### Prompt
Reproduce the following material exactly, including every line.

=-=-=-=-=

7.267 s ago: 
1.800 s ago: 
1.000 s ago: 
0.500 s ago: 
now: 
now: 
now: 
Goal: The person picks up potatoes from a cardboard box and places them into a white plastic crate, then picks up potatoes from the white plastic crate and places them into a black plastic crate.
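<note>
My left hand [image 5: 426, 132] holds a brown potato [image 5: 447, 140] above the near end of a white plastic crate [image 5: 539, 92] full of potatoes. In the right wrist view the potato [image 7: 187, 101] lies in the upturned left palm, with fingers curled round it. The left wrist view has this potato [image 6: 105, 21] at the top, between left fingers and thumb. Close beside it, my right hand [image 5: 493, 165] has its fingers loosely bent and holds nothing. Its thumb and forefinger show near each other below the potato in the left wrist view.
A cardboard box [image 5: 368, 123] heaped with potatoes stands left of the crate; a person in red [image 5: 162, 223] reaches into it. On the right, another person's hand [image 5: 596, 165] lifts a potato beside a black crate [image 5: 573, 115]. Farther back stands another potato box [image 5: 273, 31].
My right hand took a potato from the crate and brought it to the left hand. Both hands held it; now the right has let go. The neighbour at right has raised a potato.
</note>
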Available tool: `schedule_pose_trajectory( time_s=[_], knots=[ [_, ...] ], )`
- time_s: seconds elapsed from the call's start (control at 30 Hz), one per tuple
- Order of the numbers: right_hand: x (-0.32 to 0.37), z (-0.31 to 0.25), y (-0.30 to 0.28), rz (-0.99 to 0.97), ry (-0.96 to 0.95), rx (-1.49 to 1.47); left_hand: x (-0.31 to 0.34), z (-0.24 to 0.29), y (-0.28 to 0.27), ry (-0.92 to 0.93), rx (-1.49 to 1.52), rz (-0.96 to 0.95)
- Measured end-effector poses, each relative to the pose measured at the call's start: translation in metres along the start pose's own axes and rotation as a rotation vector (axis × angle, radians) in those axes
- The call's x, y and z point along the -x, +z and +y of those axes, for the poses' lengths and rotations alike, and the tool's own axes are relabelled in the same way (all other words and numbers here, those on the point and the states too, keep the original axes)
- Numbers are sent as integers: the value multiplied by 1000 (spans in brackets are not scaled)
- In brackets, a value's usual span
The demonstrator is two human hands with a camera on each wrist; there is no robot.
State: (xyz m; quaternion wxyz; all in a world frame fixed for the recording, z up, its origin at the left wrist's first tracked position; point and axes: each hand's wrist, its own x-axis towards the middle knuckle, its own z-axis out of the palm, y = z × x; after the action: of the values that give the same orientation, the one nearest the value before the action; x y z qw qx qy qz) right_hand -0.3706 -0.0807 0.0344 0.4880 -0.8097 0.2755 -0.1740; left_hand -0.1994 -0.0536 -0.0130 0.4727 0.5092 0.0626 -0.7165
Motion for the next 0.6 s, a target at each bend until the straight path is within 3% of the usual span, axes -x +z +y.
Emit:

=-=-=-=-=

### Task result
7.267 s ago: 
1.800 s ago: 
1.000 s ago: 
0.500 s ago: 
now: 
now: 
now: 
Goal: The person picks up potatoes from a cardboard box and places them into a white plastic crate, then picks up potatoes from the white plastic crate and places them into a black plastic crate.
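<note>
My left hand [image 5: 426, 132] holds a brown potato [image 5: 447, 140] above the near end of a white plastic crate [image 5: 539, 92] full of potatoes. In the right wrist view the potato [image 7: 187, 101] lies in the upturned left palm, with fingers curled round it. The left wrist view has this potato [image 6: 105, 21] at the top, between left fingers and thumb. Close beside it, my right hand [image 5: 493, 165] has its fingers loosely bent and holds nothing. Its thumb and forefinger show near each other below the potato in the left wrist view.
A cardboard box [image 5: 368, 123] heaped with potatoes stands left of the crate; a person in red [image 5: 162, 223] reaches into it. On the right, another person's hand [image 5: 596, 165] lifts a potato beside a black crate [image 5: 573, 115]. Farther back stands another potato box [image 5: 273, 31].
My right hand took a potato from the crate and brought it to the left hand. Both hands held it; now the right has let go. The neighbour at right has raised a potato.
</note>
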Available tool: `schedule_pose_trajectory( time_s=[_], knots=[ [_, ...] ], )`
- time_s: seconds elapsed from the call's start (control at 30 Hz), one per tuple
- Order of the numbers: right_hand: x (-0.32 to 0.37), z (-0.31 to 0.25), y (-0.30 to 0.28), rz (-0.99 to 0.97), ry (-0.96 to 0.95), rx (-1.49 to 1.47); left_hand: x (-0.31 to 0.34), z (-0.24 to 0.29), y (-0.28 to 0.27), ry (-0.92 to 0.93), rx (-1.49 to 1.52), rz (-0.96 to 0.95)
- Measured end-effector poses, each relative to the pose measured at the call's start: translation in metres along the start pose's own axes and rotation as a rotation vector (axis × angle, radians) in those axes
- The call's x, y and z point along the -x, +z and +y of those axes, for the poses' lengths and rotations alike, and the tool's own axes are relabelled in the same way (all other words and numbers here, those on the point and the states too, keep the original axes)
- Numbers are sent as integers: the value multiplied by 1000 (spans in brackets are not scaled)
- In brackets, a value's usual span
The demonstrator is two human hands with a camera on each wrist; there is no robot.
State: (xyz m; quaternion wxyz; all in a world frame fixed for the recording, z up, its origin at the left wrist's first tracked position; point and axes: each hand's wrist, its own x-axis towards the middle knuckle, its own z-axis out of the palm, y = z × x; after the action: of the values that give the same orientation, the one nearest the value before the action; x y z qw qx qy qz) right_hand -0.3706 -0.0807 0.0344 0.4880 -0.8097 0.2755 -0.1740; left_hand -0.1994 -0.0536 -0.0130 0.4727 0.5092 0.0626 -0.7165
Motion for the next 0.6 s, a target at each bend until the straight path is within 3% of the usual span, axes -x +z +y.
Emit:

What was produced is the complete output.